### Aim of the exercise:
Give again, word for word, every line in the entries below from the line with "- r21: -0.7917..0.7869" up to and including the line with "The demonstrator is", and no other line.

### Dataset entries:
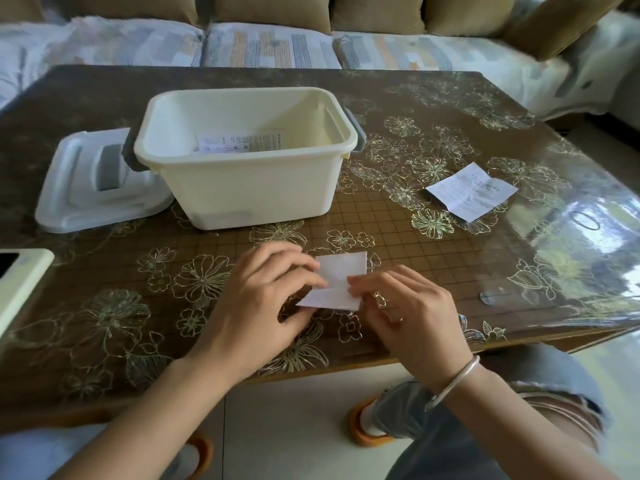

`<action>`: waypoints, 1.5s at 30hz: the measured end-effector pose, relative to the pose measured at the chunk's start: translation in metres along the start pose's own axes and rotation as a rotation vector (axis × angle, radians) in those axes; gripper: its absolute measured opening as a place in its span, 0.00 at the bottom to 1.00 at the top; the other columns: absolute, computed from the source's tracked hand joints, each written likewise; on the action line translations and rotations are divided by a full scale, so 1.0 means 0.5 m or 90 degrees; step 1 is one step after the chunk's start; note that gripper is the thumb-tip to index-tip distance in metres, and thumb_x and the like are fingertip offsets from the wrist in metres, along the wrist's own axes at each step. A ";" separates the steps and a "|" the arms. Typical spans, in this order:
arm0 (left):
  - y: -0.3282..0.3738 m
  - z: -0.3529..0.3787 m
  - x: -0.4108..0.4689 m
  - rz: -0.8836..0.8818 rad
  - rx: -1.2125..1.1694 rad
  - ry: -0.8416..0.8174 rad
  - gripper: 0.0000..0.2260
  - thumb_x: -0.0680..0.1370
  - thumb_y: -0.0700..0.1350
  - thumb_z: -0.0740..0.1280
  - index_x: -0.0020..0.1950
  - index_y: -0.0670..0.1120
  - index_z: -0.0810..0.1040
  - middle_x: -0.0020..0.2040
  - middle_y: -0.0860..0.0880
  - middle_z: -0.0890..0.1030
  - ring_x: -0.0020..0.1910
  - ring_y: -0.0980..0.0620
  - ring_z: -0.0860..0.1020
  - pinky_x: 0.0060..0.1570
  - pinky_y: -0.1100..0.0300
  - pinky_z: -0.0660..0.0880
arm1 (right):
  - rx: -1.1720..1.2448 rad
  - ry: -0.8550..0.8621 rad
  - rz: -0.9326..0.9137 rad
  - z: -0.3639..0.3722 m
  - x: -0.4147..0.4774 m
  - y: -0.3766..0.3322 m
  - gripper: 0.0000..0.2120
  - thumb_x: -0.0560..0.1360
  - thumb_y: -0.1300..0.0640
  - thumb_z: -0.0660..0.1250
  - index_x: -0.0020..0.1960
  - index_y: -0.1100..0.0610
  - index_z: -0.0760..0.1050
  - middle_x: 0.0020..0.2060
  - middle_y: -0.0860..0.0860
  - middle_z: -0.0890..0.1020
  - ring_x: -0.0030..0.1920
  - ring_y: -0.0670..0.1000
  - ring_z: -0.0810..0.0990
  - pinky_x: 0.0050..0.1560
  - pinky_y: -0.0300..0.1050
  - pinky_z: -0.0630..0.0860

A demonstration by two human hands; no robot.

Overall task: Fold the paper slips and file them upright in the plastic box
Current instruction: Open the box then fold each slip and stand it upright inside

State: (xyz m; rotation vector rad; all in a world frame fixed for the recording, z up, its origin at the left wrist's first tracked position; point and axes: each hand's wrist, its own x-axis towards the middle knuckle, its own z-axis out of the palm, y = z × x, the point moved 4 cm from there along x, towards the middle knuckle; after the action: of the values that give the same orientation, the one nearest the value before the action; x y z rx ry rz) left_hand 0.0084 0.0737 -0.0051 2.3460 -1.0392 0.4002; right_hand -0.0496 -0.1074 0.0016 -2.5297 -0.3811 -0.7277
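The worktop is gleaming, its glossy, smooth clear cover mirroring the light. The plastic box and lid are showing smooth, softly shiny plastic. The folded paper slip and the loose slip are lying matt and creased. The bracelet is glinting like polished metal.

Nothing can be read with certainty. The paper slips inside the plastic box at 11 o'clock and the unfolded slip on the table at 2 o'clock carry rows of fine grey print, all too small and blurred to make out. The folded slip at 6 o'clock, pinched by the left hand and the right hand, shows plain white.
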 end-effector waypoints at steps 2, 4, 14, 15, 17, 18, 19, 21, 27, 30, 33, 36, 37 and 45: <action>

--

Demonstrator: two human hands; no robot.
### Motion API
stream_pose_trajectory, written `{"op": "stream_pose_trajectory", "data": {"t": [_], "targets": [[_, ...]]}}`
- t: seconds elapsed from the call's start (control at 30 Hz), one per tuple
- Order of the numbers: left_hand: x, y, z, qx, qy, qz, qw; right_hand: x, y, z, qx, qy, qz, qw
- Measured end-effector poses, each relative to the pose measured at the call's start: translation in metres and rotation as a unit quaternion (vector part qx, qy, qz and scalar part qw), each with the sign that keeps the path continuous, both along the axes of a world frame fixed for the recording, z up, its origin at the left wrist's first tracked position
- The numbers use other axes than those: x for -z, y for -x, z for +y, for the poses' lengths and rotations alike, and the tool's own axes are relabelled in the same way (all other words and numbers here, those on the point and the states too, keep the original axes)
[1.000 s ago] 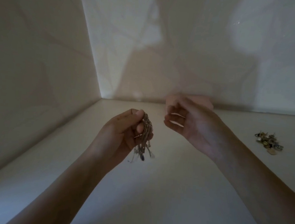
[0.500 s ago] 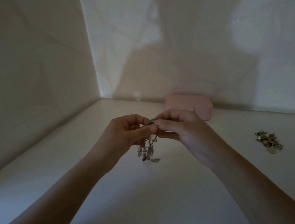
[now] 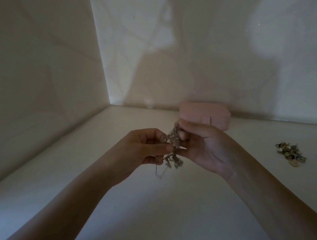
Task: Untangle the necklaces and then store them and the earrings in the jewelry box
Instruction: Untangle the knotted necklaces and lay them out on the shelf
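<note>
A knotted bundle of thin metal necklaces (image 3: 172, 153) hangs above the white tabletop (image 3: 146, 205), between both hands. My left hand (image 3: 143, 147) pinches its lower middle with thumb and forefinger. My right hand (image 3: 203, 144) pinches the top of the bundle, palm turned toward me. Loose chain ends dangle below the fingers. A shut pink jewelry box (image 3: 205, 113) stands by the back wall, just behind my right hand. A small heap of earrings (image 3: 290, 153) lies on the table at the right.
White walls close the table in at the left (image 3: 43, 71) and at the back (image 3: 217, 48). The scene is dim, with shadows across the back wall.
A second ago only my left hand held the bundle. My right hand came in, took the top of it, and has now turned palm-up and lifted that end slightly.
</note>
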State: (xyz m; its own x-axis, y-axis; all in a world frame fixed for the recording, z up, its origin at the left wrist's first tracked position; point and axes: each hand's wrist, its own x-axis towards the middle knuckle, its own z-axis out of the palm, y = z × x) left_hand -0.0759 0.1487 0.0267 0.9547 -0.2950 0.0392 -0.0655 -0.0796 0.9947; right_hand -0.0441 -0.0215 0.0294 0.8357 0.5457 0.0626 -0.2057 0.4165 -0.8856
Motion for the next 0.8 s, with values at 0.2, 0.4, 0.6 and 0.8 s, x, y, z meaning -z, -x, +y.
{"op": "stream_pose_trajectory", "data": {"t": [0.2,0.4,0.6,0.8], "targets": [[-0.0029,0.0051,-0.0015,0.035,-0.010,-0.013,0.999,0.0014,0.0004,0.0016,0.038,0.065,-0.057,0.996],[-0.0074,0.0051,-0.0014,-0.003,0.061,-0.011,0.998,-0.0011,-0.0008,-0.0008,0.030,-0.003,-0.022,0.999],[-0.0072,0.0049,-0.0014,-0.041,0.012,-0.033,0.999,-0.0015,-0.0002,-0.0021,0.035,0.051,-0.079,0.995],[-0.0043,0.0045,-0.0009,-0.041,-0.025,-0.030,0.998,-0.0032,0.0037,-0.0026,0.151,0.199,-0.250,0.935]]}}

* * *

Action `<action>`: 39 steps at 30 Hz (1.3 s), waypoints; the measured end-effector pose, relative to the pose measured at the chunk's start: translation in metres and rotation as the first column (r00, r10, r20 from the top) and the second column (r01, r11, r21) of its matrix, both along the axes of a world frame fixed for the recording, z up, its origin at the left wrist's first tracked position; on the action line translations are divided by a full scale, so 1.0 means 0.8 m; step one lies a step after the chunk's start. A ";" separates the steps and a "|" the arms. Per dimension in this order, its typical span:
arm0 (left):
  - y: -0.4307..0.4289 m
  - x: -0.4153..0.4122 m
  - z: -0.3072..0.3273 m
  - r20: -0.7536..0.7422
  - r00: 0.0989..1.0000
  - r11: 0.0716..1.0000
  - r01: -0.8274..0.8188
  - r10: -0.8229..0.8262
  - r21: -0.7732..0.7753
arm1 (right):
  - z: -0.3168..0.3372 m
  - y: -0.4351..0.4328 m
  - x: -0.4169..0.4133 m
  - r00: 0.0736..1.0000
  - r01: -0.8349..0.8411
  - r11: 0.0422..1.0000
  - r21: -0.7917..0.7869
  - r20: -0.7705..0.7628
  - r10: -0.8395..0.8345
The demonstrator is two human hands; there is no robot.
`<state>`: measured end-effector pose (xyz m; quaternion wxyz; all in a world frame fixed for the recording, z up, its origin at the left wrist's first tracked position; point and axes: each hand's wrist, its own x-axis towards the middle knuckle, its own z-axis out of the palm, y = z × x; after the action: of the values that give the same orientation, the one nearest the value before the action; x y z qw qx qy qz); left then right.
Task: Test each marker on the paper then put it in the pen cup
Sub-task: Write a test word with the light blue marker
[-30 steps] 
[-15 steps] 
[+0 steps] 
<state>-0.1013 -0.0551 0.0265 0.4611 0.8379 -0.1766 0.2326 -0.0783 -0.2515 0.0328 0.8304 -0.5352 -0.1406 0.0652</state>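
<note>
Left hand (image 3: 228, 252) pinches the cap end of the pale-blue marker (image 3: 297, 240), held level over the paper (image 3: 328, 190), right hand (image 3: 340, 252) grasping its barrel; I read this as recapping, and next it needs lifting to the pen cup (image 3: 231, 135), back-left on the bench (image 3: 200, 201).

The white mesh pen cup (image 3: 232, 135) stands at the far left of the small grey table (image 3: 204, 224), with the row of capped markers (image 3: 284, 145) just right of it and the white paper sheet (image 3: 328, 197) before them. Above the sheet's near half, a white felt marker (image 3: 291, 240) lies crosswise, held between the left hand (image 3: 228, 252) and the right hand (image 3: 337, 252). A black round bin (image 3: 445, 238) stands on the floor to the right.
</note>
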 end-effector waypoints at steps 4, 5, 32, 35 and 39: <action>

### Exercise solution:
  - r21: -0.7917..0.7869
  - r20: -0.7705..0.7628
  - r10: -0.8395..0.8345
The demonstrator is two human hands; there is no robot.

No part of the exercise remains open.